I am married to a wonderful and sweet wife, Svitlana, who is from Ukraine and we have a beautiful daughter, Lydia Elizabeth. I have worked in the funeral business since 1988 and thoroughly enjoy researching my family roots.

Friday, June 26, 2009


Thursday, June 25, 2009


This is a photo of Gerald Self, left, and his brother, David Self, sons of Woodrow Wilson (Red) Self, who was buried May 27, 2009 in Brashears Cemetery, Arab, Alabama.


Woodrow Wilson (Red) Self, age 91 died May 23, 2009 following a courageous battle with cancer. He spent many years of his life with the Birmingham, AL Police Department and worked as a private investigator. He was a member ofthe East Lake Masonic Lodge, Shriners and Fraternal Order of Police. He was a member of the Pinson United Methodist Church. He was born April 27, 1918 in Pinson, Jefferson County, Alabama to the late Rupert Sylvester Self and Alice Darden Self.

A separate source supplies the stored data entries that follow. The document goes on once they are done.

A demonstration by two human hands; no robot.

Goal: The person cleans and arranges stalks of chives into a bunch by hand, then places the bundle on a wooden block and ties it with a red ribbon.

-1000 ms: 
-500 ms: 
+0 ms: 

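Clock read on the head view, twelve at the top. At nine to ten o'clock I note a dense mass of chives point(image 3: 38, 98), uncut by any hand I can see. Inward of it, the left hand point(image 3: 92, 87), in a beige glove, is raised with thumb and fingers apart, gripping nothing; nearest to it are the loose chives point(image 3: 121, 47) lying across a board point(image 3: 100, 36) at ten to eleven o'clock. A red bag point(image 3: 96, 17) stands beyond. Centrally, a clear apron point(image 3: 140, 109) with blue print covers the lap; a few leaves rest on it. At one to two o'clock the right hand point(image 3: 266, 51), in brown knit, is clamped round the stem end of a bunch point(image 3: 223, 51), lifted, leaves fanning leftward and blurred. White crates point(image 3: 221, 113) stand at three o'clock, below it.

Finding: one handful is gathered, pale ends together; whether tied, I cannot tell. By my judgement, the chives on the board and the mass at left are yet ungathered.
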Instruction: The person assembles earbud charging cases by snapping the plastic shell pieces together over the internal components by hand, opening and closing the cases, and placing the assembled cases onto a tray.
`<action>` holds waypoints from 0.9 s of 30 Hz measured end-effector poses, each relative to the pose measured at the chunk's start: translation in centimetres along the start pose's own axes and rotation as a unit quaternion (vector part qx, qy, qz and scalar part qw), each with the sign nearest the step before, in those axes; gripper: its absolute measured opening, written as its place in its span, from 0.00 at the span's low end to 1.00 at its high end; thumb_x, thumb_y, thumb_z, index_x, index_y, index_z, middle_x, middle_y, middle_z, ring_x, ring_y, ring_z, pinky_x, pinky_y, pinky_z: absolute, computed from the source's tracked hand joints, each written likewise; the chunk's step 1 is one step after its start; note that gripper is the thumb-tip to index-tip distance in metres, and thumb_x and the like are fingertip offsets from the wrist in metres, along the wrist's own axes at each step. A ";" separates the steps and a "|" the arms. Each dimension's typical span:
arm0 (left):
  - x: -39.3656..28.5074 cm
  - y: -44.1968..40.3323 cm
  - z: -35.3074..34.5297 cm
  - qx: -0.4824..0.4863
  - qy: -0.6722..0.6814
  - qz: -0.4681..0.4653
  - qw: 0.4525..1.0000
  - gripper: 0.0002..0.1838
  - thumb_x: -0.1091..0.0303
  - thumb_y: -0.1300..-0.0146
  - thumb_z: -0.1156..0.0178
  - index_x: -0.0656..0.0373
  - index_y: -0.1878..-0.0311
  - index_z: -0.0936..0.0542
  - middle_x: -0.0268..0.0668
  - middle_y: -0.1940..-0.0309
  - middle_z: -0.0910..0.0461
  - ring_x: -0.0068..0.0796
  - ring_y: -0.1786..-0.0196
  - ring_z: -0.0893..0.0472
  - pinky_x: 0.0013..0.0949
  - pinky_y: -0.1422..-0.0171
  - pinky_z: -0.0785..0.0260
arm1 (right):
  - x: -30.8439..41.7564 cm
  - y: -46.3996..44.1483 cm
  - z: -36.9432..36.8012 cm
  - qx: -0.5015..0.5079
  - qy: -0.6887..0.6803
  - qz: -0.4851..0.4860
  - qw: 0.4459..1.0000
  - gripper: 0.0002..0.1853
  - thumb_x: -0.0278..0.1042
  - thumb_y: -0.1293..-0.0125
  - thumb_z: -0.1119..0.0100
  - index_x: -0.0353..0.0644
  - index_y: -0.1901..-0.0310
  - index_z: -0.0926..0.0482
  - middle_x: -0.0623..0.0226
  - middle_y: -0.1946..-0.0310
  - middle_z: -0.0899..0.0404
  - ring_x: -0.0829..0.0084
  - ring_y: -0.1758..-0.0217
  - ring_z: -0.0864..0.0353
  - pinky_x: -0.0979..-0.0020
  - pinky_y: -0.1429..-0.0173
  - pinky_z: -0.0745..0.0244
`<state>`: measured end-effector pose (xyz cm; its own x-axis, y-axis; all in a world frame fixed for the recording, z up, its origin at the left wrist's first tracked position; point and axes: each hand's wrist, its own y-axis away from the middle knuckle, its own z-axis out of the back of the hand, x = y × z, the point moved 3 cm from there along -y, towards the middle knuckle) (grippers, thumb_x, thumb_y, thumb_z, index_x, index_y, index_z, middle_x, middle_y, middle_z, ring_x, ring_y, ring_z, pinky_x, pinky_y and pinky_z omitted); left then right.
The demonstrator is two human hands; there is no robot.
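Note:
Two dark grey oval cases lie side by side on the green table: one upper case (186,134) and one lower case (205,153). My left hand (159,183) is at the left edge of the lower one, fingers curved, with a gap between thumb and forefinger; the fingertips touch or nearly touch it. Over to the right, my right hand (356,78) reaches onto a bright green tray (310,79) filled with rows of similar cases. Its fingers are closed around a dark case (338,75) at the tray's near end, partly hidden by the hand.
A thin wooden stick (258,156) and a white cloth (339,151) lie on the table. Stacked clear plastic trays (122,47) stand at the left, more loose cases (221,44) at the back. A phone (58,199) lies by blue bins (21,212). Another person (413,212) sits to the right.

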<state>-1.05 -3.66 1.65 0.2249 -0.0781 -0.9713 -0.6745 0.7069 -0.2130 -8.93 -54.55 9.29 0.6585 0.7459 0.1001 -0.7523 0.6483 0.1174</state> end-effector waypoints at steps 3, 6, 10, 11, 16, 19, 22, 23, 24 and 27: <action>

After attending school inPinson, he served in the U.S. Navy aboard the USS Cowell and was wounded during the Pacific Campaign of WWII. He is survived by his wife Mary Frances and his brother Alfred; his sons Gerald (Carole) Self, Maryville, Tennessee and David Eugene (Jeanie) Self, Dunnellon, Florida and his stepchildren Dot (Roger) Butler, Morris, Alabama; Gary (Kay) Buchanan, Janet (Kenneth) Kiley and Shirley Green all of Pinson, Alabama. In addition, he is survived by many grandchildren and greatgrandchildren. Visitation will be at Ridouts Roebuck Chapel, May 26, starting at 5:00 to 7:30. Funeral services for Mr. Self will be at 10:00, May 27, 2009 at the Chapel. Graveside services will follow at Brashers Cemetery, Arab Alabama. We would like to thank all of the staff of the New Beacon Hospice for theirhelp and support.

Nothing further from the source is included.